* Problem statement
Give the lines of the material verbatim, from the first line to the line with "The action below", including both.
··· The data ···
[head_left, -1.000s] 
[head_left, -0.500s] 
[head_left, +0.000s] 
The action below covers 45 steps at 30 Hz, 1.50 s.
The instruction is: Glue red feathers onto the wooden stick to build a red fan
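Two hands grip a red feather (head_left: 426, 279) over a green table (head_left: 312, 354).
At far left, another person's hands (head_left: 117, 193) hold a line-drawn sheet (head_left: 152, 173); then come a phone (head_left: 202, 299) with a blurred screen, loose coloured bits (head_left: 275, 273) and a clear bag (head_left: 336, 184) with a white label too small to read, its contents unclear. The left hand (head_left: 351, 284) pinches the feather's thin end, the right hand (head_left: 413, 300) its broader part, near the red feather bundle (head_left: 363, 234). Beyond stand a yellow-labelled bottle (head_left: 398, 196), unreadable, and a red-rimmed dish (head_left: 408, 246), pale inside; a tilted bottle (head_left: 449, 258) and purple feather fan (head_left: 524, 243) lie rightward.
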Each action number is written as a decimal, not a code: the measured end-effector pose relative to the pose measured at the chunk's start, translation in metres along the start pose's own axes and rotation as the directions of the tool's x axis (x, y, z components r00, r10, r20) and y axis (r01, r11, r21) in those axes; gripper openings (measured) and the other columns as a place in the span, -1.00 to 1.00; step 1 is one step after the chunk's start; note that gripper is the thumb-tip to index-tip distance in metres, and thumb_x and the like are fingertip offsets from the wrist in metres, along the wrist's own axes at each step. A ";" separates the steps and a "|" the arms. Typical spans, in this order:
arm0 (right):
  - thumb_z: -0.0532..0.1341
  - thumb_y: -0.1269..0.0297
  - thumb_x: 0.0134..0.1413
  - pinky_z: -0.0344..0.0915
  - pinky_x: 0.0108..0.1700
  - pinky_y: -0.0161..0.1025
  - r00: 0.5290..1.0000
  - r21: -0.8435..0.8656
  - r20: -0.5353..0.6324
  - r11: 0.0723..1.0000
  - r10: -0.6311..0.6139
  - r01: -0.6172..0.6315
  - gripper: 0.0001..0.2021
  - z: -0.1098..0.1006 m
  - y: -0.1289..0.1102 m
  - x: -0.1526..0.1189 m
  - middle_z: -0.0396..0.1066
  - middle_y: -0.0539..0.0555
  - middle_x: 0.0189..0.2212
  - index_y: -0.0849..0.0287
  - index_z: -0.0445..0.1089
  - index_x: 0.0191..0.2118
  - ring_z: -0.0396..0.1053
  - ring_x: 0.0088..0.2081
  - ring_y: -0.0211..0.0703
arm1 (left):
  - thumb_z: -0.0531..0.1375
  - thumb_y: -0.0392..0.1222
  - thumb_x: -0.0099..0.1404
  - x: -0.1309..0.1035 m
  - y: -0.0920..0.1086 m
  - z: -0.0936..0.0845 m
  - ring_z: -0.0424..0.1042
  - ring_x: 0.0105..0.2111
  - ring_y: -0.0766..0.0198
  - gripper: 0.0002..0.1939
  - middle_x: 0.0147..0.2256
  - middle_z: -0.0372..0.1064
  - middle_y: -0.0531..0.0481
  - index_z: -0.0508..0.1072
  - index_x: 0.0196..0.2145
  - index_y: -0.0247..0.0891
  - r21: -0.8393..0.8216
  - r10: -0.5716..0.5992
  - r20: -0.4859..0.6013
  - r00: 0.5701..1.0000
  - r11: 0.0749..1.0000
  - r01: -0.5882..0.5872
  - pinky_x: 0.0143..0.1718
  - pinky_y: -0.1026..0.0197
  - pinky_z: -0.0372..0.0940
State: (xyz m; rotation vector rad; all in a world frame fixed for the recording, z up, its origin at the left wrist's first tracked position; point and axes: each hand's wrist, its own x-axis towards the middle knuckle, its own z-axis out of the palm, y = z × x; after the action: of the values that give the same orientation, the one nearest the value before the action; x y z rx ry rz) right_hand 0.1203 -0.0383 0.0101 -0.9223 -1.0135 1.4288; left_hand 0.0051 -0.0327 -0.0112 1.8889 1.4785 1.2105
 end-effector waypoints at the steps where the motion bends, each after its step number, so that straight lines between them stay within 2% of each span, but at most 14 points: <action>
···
* Answer for the task
[head_left, -1.000s] 
[head_left, -0.500s] 
[head_left, +0.000s] 
The action below covers 45 steps at 30 Hz, 1.50 s.

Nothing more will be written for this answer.